▶ [WORK INSTRUCTION]: Among the entries below, only the lines starting at the one with "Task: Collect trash" and ending at the one with "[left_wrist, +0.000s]", both included, are to be printed exactly.

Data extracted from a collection
§ §

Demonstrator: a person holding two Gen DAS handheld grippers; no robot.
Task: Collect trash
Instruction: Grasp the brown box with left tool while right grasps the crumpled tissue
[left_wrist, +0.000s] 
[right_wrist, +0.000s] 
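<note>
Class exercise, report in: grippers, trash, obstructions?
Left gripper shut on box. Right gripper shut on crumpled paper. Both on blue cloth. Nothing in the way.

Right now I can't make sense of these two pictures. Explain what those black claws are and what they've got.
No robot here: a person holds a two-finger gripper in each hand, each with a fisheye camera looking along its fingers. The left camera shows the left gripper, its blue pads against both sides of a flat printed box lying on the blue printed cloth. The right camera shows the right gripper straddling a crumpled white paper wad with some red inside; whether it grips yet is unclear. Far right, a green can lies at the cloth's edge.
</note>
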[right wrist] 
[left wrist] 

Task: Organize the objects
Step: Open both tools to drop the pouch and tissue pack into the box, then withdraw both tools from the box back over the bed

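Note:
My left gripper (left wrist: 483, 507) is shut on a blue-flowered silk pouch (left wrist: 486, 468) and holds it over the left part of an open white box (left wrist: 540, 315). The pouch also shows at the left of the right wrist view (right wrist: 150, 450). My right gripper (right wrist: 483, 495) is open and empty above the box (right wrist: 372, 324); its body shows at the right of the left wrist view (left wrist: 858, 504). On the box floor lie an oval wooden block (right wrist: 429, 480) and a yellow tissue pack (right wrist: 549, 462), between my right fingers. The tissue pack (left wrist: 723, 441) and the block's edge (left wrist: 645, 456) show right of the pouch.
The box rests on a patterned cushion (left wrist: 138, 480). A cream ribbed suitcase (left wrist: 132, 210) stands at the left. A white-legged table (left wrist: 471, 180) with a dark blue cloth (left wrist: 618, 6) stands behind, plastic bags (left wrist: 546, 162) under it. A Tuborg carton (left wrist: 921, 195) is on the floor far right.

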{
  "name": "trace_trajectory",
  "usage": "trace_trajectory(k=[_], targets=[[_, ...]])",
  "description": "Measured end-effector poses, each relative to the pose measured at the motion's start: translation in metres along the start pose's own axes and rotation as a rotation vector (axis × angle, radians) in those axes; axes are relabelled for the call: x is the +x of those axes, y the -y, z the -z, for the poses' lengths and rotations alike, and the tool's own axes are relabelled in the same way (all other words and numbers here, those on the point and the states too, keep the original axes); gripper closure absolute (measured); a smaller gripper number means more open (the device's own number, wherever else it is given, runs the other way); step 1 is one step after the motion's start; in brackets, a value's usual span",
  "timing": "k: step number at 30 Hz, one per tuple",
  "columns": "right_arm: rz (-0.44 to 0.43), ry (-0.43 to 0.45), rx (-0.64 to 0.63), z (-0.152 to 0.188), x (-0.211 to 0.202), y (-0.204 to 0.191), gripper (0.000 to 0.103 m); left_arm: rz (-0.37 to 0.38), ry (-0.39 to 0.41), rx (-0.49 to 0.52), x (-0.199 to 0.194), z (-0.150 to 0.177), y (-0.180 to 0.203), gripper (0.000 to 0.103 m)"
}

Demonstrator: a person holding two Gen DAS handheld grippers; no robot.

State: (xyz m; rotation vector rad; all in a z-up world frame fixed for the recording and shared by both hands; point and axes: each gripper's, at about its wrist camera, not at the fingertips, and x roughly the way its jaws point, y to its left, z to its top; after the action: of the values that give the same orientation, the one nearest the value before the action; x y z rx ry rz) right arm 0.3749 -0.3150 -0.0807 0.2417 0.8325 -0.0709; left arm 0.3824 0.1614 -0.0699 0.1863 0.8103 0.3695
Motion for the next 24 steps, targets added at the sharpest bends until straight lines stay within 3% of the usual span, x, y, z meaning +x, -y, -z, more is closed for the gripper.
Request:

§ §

▶ [PROBLEM SOLUTION]:
Task: Collect trash
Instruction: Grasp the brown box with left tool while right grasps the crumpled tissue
[left_wrist, +0.000s] 

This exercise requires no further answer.